§ Task objective: Every line below that has the string "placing" needs to be copied.

Data items:
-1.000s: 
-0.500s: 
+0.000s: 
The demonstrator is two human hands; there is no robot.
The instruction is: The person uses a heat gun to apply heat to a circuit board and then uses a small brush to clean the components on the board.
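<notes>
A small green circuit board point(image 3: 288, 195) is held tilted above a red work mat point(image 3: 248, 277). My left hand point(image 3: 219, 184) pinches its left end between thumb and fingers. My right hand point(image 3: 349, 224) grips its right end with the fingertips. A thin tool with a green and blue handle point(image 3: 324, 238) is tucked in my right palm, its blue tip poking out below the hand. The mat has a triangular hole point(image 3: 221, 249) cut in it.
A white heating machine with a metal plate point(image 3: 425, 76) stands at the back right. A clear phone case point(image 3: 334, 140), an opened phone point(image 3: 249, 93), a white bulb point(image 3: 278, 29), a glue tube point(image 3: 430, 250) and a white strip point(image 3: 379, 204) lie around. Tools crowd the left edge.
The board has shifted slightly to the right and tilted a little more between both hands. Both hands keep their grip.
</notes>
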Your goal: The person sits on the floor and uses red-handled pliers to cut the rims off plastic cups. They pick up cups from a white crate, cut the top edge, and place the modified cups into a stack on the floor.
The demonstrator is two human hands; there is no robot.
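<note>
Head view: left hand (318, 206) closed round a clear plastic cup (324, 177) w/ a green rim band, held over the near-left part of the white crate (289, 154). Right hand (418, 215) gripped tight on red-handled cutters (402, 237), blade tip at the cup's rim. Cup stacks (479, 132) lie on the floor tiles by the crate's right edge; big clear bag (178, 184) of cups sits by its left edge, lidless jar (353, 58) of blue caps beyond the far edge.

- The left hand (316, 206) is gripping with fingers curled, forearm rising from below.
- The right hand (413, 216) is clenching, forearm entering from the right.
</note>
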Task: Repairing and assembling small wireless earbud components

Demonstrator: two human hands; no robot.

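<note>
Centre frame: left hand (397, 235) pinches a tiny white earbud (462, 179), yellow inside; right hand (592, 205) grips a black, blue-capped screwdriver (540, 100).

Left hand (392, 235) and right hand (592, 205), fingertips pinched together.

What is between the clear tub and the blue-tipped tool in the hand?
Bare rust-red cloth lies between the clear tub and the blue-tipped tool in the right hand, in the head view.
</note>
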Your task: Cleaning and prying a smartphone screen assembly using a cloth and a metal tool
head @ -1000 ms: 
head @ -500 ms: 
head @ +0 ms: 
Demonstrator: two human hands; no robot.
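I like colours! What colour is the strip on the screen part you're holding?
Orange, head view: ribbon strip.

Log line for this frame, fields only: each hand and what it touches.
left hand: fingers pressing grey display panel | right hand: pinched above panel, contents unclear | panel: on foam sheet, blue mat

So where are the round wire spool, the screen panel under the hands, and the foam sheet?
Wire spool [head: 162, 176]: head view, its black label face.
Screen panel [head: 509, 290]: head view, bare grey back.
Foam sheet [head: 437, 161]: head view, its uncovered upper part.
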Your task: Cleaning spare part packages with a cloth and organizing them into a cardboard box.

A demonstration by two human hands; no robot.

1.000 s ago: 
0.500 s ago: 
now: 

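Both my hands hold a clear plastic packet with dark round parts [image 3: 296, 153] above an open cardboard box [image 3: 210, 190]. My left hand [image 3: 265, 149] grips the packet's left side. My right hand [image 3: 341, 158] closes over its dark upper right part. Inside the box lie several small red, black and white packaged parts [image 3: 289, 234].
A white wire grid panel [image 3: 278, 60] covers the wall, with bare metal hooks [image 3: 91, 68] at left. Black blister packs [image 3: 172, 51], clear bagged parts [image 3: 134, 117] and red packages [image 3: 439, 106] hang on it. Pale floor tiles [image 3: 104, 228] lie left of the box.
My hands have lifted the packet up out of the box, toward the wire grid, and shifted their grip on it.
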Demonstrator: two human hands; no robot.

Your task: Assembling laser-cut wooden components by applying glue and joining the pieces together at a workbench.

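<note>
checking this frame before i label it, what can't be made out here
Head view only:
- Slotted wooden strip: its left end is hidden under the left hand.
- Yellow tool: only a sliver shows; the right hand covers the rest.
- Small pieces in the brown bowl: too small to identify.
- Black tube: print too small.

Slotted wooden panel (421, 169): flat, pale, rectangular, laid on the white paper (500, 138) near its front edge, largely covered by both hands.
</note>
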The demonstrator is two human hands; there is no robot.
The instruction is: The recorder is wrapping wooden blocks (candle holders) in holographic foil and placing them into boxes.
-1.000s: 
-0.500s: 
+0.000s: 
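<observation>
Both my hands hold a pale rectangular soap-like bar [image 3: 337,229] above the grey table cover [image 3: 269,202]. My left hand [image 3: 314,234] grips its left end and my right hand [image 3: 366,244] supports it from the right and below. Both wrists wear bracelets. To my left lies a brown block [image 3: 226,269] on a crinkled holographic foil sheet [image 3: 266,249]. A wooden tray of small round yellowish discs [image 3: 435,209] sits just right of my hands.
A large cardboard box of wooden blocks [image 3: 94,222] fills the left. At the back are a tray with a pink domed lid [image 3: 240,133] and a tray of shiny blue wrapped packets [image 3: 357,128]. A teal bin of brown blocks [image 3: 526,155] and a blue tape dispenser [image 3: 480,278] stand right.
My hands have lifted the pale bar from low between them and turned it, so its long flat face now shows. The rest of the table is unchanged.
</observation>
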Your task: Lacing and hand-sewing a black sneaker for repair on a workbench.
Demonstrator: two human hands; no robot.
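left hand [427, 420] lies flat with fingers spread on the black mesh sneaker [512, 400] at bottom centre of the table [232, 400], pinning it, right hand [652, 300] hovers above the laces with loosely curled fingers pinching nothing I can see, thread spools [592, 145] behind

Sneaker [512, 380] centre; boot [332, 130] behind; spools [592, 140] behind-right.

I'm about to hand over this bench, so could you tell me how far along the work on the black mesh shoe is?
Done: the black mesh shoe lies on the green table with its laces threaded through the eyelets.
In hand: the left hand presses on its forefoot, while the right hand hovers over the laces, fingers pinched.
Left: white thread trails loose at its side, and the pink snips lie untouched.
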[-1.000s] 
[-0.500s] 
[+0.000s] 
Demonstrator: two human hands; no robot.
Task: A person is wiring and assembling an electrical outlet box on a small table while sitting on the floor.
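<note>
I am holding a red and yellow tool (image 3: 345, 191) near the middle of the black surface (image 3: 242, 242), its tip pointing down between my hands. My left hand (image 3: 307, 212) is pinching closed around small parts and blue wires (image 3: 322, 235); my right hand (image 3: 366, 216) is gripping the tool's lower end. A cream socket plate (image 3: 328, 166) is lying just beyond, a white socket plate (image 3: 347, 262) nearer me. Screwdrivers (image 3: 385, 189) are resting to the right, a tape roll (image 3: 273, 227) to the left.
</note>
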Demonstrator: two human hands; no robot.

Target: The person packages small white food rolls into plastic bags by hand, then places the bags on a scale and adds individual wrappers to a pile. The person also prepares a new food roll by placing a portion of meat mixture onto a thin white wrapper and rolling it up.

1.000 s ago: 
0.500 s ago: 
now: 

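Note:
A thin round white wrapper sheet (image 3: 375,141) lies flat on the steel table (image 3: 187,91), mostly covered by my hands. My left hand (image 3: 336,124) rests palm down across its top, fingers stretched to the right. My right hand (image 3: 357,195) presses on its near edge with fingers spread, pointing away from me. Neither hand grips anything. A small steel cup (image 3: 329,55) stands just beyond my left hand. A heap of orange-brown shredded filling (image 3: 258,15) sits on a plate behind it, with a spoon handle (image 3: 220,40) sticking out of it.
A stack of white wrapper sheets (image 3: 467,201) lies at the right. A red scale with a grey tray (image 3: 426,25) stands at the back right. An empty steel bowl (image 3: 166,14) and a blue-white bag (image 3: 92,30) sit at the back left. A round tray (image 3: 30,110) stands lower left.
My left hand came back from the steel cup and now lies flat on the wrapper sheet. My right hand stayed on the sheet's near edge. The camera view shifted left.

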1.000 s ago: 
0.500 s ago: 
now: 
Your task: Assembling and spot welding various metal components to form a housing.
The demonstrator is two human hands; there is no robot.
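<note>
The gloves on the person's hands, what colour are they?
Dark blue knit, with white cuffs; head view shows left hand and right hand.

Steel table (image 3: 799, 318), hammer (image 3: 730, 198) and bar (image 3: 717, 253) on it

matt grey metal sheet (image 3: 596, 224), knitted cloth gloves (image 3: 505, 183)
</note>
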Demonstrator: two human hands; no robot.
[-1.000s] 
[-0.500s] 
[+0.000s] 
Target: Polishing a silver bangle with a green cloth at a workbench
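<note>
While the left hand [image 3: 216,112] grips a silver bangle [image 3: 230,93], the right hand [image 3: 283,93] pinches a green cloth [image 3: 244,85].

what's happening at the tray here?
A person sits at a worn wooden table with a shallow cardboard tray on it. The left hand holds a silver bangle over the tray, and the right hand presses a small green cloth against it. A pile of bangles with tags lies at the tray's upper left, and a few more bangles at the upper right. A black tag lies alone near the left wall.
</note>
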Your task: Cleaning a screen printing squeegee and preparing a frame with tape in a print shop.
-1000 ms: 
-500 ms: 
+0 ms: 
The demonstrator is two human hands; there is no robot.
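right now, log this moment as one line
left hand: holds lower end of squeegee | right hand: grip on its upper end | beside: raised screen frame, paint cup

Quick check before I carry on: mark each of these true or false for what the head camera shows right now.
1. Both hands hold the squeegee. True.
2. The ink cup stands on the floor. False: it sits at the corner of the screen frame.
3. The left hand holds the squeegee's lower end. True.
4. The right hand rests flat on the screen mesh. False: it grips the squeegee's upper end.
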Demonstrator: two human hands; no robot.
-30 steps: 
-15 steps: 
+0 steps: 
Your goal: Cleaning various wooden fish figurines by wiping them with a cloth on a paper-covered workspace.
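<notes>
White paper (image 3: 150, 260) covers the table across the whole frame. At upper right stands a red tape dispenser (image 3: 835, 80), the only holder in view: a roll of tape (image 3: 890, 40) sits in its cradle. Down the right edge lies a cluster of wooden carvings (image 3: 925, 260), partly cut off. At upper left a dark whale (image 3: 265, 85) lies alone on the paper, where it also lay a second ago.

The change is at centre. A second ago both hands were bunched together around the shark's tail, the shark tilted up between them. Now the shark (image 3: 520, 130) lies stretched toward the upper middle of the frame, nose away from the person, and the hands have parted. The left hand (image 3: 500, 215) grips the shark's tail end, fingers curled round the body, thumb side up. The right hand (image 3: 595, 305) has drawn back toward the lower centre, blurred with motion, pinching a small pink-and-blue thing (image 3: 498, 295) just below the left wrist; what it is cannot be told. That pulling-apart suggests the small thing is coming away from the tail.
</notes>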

§ Reply to the exercise:
The instruction is: The recorder is wrapping wooden blocks (candle holders) in holographic foil and placing them into boxes.
Target: The person packages small white food rolls into plastic bags by hand, then places the bags on a scale and adds individual wrappers to a pile. The person also prepares a new food roll by placing a portion of meat mixture onto a thin white wrapper and rolling it up.

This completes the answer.